RECORDS FOR THIS TASK below:

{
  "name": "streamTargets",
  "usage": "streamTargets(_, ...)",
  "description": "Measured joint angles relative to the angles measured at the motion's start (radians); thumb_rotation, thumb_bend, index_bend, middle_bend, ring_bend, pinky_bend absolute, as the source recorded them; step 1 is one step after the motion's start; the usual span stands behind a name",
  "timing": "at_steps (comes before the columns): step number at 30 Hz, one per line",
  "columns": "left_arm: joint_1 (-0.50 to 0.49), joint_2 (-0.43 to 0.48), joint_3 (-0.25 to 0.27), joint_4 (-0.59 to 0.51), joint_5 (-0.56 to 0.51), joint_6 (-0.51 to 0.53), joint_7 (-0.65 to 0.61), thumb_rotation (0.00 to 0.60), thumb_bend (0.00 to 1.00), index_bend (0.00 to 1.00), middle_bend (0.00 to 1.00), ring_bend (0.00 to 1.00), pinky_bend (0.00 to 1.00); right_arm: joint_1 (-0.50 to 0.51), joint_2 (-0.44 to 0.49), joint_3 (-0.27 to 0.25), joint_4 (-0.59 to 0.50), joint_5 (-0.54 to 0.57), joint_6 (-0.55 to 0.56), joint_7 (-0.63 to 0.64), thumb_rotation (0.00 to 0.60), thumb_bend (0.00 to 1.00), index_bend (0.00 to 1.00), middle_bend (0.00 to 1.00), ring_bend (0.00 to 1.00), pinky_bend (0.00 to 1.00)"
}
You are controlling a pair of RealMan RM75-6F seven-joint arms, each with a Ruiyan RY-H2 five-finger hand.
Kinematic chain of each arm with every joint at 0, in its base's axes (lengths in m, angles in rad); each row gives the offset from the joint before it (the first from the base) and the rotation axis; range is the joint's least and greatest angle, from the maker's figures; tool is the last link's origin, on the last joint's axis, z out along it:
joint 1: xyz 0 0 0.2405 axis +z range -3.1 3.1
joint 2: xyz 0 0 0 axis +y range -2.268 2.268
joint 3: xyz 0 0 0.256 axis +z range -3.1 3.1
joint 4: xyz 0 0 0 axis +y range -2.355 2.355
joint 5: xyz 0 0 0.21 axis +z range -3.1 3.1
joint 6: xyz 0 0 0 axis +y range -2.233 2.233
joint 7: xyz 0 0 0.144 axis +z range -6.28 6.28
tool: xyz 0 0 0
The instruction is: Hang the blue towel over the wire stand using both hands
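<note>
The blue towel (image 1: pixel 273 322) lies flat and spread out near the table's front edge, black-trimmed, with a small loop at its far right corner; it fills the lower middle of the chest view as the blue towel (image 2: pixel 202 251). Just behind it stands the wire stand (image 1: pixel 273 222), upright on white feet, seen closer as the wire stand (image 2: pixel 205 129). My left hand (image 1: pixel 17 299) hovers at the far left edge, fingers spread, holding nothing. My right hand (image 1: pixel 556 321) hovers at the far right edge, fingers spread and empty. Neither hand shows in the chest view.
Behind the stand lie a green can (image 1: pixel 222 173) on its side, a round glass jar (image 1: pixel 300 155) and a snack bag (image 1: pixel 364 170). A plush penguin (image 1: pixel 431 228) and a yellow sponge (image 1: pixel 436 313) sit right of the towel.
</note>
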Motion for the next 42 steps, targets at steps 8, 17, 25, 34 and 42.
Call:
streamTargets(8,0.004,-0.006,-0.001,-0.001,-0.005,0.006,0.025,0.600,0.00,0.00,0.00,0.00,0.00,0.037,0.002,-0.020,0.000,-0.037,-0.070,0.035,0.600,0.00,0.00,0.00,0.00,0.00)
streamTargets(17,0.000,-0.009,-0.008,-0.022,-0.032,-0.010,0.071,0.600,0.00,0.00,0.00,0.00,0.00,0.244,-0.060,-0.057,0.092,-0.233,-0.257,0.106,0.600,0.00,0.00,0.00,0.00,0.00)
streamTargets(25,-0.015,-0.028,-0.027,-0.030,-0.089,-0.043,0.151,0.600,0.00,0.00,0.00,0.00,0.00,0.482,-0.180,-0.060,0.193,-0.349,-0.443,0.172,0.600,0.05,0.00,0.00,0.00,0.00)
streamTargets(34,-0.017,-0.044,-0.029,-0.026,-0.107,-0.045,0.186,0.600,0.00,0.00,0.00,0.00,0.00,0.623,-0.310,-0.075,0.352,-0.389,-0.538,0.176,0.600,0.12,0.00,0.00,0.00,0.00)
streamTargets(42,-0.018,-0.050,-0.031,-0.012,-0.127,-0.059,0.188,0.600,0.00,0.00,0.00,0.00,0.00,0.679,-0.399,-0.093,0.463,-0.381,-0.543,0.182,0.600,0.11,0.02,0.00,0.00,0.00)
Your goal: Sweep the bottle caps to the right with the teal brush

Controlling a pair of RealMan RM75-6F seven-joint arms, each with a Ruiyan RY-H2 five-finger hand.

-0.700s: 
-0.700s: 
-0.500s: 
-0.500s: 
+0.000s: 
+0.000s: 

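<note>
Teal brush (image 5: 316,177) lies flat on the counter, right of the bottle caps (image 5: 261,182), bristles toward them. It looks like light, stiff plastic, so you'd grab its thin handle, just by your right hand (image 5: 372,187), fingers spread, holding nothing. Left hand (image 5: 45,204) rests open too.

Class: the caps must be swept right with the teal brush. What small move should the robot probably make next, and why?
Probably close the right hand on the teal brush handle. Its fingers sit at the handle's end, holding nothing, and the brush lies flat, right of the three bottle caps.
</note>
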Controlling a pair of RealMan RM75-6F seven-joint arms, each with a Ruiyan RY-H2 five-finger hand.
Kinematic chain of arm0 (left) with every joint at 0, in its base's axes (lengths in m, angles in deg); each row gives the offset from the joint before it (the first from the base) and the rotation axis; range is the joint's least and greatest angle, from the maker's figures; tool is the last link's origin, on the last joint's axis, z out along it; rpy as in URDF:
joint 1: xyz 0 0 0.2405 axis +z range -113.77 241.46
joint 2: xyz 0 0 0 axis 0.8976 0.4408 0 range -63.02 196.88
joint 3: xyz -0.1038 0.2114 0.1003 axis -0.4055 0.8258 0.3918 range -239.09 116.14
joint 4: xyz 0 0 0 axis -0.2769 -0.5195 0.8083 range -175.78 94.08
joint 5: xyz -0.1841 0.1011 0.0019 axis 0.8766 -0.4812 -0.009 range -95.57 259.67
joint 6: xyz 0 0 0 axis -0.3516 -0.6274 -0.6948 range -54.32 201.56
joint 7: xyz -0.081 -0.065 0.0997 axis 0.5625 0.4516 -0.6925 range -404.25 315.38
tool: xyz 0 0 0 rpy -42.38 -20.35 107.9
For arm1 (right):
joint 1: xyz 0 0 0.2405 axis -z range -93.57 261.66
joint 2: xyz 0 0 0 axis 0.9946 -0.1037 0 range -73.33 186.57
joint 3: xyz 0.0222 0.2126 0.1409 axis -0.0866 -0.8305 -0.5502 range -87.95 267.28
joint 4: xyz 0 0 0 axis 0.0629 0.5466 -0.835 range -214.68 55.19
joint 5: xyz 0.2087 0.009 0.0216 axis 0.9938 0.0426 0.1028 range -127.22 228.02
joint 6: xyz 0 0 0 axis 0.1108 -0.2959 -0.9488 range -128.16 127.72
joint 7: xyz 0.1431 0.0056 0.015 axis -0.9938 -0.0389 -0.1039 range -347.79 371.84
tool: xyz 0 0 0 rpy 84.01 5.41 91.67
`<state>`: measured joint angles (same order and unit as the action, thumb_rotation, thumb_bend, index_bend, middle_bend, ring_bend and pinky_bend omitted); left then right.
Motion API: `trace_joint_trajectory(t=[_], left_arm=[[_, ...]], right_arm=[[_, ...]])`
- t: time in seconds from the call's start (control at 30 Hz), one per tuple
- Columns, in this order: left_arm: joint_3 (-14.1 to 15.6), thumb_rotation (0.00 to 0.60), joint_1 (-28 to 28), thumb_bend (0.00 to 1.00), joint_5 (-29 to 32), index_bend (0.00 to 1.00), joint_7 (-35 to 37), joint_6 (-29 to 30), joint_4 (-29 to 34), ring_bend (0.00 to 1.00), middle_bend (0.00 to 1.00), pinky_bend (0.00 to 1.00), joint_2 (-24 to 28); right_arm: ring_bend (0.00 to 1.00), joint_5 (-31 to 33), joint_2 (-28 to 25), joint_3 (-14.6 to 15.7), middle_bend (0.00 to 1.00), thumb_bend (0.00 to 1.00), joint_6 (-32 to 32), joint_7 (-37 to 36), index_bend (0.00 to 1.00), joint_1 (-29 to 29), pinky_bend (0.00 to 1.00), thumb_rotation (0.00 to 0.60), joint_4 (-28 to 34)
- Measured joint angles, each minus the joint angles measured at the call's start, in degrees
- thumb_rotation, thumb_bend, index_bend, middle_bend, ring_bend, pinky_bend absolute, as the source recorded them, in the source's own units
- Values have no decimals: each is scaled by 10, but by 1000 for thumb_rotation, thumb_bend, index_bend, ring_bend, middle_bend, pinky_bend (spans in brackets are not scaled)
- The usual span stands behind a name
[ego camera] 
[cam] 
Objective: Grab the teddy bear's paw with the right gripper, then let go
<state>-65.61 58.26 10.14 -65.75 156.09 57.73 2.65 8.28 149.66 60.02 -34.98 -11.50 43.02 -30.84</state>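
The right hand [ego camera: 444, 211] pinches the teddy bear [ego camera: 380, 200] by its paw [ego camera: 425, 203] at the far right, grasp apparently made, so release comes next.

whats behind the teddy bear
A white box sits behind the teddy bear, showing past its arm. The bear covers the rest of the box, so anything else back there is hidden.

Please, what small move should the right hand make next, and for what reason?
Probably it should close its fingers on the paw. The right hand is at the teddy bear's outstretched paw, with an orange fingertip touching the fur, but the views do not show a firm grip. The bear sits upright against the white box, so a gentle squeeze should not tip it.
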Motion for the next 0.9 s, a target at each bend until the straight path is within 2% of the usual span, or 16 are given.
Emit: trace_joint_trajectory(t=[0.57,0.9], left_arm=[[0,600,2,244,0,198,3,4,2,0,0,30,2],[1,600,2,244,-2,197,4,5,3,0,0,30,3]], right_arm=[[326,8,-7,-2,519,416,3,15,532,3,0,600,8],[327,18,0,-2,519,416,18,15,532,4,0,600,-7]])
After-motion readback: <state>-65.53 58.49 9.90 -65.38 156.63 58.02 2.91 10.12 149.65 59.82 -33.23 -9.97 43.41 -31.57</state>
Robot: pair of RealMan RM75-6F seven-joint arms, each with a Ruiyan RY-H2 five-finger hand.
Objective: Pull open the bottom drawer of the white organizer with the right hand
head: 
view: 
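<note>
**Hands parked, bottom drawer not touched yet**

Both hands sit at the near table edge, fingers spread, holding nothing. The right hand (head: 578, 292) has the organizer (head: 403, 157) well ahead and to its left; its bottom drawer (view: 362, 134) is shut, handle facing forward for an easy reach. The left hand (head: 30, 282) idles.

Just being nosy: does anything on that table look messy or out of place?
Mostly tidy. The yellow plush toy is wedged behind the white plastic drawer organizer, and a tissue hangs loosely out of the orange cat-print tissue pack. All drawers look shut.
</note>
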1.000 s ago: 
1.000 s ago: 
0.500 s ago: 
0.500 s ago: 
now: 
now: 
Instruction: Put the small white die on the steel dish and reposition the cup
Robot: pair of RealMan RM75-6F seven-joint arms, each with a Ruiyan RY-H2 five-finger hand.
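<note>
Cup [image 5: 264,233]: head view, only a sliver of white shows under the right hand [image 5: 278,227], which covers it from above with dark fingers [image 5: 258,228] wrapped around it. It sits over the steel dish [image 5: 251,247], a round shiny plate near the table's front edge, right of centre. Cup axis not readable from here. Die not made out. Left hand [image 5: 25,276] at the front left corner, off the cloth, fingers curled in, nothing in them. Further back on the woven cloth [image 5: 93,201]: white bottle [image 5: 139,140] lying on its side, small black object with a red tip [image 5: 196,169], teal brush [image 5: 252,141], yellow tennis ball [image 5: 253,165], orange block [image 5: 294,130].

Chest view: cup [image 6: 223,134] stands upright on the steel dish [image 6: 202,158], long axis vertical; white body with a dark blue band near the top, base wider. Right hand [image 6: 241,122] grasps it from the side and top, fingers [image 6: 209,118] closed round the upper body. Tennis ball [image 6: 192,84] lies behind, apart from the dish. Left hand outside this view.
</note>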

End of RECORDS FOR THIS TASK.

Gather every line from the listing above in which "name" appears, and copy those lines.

  "name": "streamTargets",
  "description": "Measured joint angles relative to the angles measured at the motion's start (radians); thumb_rotation, thumb_bend, index_bend, middle_bend, ring_bend, pinky_bend absolute, as the source recorded them; step 1 is one step after the motion's start; the usual span stands behind a name",
- The usual span stands behind a name

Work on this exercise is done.